EDITORIALE
Il premio Nobel all’Ue, il progetto dei ”padri” e le difficoltà di oggi
Le immagini venute da Oslo – l’Europa riunita, attraverso i rappresentati degli Stati, capi di Stato e di governo, per ricevere un premio, non un premio qualunque, ma il premio Nobel della Pace – ci hanno portati nello stesso tempo verso il passato e verso l’avvenire.
Il passato per ricordare a tutti i popoli del cosiddetto Vecchio Continente, da dove vengono; l’avvenire perché tale premio dice che uniti non sono esauriti, che hanno sicuramente di fronte a loro un grande futuro.
Da dove viene l’Europa? Viene dalla guerra, dall’odio, dalla sofferenza, dai nazionalismi, dalle divisioni, dai totalitarismi. Ma una rivoluzione è stata compiuta il 9 maggio 1950, una rivoluzione pacifica, con la decisione di alcuni statisti lungimiranti, che decisero di dire “no” al destino, un destino che si è ripetuto durante anni e secoli, un destino di odio, di guerra, di sofferenza, quel destino tracciato dai nazionalisti e dai dittatori. Un destino che sembrava inevitabile. La volontà politica cambiò tutto. “Non abbiamo fatto l’Europa, abbiamo avuto la guerra”, disse Robert Schuman. L’Europa ha allora cominciato il suo lungo percorso con la gestione comune del carbone e dell’acciaio, i due prodotti indispensabili per fare la guerra. L’idea era geniale, audace. Ma l’Europa si trovava allora al suo anno zero – per riprendere il titolo del grande film di Roberto Rossellini, “Germania anno zero” – era distrutta, materialmente, economicamente e spiritualmente, non esisteva più. Eppure, l’Europa si è alzata, ha lavorato, si è unita, nonostante la sua divisione fondamentale imposta dall’Unione sovietica e dal sistema comunista.

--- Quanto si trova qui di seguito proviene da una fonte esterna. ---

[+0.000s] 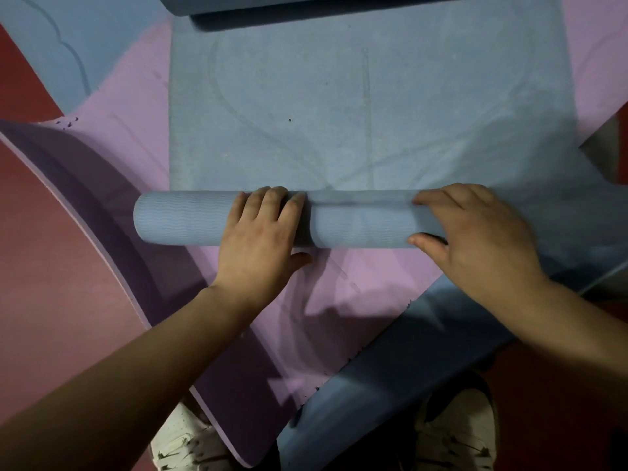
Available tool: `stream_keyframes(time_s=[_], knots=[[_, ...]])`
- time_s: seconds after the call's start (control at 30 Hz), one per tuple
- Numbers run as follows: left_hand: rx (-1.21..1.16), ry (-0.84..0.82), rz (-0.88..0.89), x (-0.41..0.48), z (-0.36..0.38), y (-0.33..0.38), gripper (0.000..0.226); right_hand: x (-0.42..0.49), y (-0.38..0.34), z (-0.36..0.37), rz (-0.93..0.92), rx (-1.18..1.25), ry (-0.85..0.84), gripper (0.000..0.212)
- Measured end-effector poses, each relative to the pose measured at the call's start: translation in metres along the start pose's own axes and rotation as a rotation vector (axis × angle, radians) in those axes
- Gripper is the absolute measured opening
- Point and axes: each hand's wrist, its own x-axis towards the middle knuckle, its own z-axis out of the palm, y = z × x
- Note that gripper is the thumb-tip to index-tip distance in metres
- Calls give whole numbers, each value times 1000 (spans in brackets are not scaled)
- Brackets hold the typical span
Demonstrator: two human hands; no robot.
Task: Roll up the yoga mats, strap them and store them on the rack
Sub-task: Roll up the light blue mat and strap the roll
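Nearest the person, two pale shoes stand on the red floor, partly covered by a pink mat that runs diagonally and by a second blue mat lying across its near corner. Both bare forearms reach forward over these. The left hand rests on top of the roll, its fingers close together and curled over the roll's far side, with the thumb tucked against the near side. The right hand holds the roll further to the right, its fingers laid along the top and the thumb pressed on the near face, so the roll sits between them. The roll is the wound-up near end of the blue mat. It lies crosswise on the pink mat, and the unrolled length stretches flat away from the person. At the far end another dark blue mat lies crosswise; whether it is rolled or folded cannot be told.
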Motion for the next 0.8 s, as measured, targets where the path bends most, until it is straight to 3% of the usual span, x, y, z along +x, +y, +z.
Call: stream_keyframes(time_s=[0.1,0.2,0.43,0.7,0.8], knots=[[44,-19,-3,8,2,1,90,-1,3,3,-33,-13,-14,67],[62,4,8,15,5,0,83,1,7,12,-86,-94,-48,90],[33,35,23,18,1,-4,70,14,11,11,-89,-54,-2,78],[-44,10,38,-38,-7,8,76,-25,2,-8,-173,-93,-115,72],[-99,18,50,-54,1,12,69,-34,1,-4,-158,-49,-183,69]])
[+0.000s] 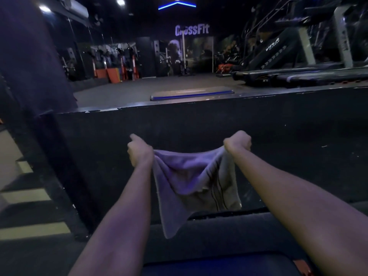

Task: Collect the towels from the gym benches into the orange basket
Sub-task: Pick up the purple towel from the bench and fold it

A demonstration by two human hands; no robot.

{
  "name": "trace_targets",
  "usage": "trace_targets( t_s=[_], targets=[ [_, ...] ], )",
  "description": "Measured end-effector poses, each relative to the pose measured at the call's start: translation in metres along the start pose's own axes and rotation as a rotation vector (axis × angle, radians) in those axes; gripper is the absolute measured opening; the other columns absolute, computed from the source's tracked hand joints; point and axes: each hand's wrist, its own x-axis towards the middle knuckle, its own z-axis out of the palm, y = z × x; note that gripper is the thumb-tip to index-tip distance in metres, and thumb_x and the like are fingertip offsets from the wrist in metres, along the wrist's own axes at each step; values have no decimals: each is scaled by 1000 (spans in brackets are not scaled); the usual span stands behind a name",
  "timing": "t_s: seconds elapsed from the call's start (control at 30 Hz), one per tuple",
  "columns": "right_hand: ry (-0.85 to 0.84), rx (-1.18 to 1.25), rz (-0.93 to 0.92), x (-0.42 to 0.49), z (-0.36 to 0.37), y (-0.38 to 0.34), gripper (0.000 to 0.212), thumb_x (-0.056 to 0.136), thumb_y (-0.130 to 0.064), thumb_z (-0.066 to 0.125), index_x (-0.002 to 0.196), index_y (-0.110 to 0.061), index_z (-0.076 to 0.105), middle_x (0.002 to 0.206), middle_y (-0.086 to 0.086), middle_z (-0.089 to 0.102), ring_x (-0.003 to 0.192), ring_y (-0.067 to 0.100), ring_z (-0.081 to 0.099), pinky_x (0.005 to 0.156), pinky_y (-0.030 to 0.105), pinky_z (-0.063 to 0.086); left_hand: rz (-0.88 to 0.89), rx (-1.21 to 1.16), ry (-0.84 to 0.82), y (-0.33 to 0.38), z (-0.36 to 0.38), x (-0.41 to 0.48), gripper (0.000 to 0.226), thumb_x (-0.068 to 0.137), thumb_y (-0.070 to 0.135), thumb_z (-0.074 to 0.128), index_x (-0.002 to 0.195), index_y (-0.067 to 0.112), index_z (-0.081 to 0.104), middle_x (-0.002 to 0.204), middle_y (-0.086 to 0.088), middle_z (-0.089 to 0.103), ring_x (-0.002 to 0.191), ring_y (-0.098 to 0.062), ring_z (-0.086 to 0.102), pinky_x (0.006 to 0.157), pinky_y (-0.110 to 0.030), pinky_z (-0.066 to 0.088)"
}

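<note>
A pale grey towel [191, 182] with thin dark stripes hangs in the air in front of me. My left hand [137, 151] grips its upper left corner. My right hand [238, 143] grips its upper right corner. The cloth sags in the middle between the two hands and a long corner droops down on the left side. Below it lies the dark padded bench [219, 263]. No orange basket shows in this view.
A low black wall [199, 120] stands right in front of me. Beyond it lie a step platform [191, 94] on the dark floor, treadmills [298, 72] at the right and orange racks [115, 70] at the far left. Yellow-edged stairs [25, 196] descend at left.
</note>
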Motion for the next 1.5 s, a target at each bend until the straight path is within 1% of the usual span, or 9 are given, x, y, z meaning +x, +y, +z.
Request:
trace_targets(
  t_s=[0.1, 0.2, 0.27, 0.5, 0.63, 0.77, 0.97, 1.23, 1.5],
  targets=[
    [-207, 94, -138, -15, 13, -18, 24, 82, -21, 74, 99, -4, 68, 103, 13, 69, 93, 29, 69, 80, 41, 60, 115, 17, -243, 23, 9, -6, 29, 81, 7, 57, 110, 9, 52, 115, -18, 61, 98, -38, 66, 77, -42, 58],
    [-381, 260, -311, -30, 22, -28, 12, 84, -22, 74, 82, -14, 66, 98, 9, 69, 89, 22, 69, 79, 37, 60, 241, -119, -489, 43, 15, -19, 20, 85, 6, 58, 100, 14, 48, 104, -14, 56, 59, -30, 71, 48, -37, 58],
    [-515, 305, -388, -36, 25, -30, 10, 85, -21, 73, 85, -14, 65, 96, 9, 72, 86, 20, 72, 76, 38, 62, 276, -184, -618, 55, 14, -28, 20, 89, 6, 58, 102, 14, 45, 102, -19, 57, 49, -27, 69, 42, -32, 55],
    [-915, 291, -540, -42, 11, -32, 25, 89, -7, 65, 114, -9, 63, 105, 11, 73, 97, 20, 73, 84, 36, 61, 383, -189, -803, 67, 7, -26, 19, 97, 12, 48, 110, 20, 38, 98, -25, 58, 57, -31, 72, 52, -38, 59],
    [-879, 289, -578, -41, 11, -25, 32, 81, -5, 72, 110, -15, 65, 102, 6, 74, 94, 14, 73, 81, 32, 61, 329, -240, -946, 65, -3, -25, 36, 92, -3, 41, 117, 22, 36, 87, -20, 61, 78, -38, 72, 68, -50, 60],
    [-747, 328, -663, -41, 23, -18, 17, 80, -8, 71, 93, -17, 70, 87, 4, 76, 82, 11, 70, 77, 34, 57, 481, -171, -708, 41, -1, -14, 34, 83, 2, 51, 111, 14, 38, 87, -8, 59, 75, -25, 61, 65, -42, 58],
    [-734, 490, -639, -48, 14, -39, 25, 77, 5, 50, 77, -13, 67, 77, 5, 65, 72, 13, 59, 68, 29, 48, 407, 144, -981, -20, 12, -24, 69, 65, 25, 79, 116, 22, 33, 106, -6, 63, 93, -21, 66, 70, -37, 58],
    [-443, 215, -501, -25, 28, -22, 18, 86, -12, 52, 86, -16, 70, 86, 4, 68, 83, 19, 63, 65, 25, 44, 486, 286, -589, -56, 6, -10, 24, 74, 5, 54, 91, 18, 65, 94, -11, 71, 90, -27, 66, 67, -22, 42],
    [-588, 113, -446, -50, 84, 22, 22, 76, -7, 45, 74, -22, 61, 83, 11, 70, 77, 29, 70, 68, 39, 61, 341, 282, -301, -99, -22, -11, 22, 72, 18, 49, 79, 27, 68, 77, -4, 71, 76, -26, 67, 67, -32, 55]
  ],
)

Ridotta alla sua parte occidentale, è diventata in poco tempo, perché sempre più unita, una zona di sviluppo economico, anzi di “miracolo economico”, un modello democratico, dove il principio della libertà del mercato si univa con quello della giustizia sociale.
Così l’Europa ha dimostrato al mondo intero che la riconciliazione è possibile, secondo un processo che resta unico nella storia degli uomini, fondato sulla libera volontà dei popoli, sulla democrazia, sulla fiducia e sull’amicizia. Così le relazioni tra Francia e Germania sono state completamente riorganizzate per costruire altrimenti il loro avvenire comune. Così la Grecia, la Spagna, il Portogallo sono state in grado di uscire dalle dittature. Così i popoli collocati sotto il giogo sovietico dalle conseguenze della guerra sono stati sostenuti dalla speranza democratica, e sono riusciti anche loro a uscire pacificamente da un sistema dittatoriale terribile, e a unire la loro vita a quella della Comunità europea, per costituire l’Unione. Anche qui, un’altra riconciliazione è stata costruita, quella tra Germania e Polonia.
Tutta questa storia che, passando il tempo, i nostri concittadini sembrano dimenticare, il premio Nobel ha voluto opportunamente ricordare. Non per guardare sempre indietro e confortarsi nell’orgoglio di avere costruito una realtà positiva. Ma per dare agli europei un avvertimento e, al mondo, una speranza.
Agli europei, il Nobel dice di non cedere alla tentazione del pessimismo. Certo i tempi sono difficili, la crisi economica e sociale è presente, ma i tempi sono più duri di cento anni fa, quando l’Europa stava preparandosi a une guerra spaventosa, al massacro della sua gioventù? I tempi odierni sono più duri di settant’anni fa, quando gli europei si preparavano ad un nuovo massacro ancora più spaventoso? Sono più duri di quando si realizzava in Europa la distruzione del popolo ebreo? In questo senso, il Nobel è un appello: non rinunciare, non avere paura, ma proseguire nella costruzione, nell’unità, senza dimenticare la necessità della giustizia sociale, della solidarietà, delle esigenze del convivere.
Al mondo, a tanti popoli che sognano una vera democrazia, ai popoli che si odiano e si fanno la guerra, a chi si dice che il loro odio è ereditario, il Nobel dice che l’Europa dimostra che la pace e la riconciliazione sono possibili, che ci vuole il coraggio e la volontà. Il messaggio è troppo importante per cedere all’euro-pessimismo che si nutre dalla paura dell’avvenire e dall’ignoranza del passato.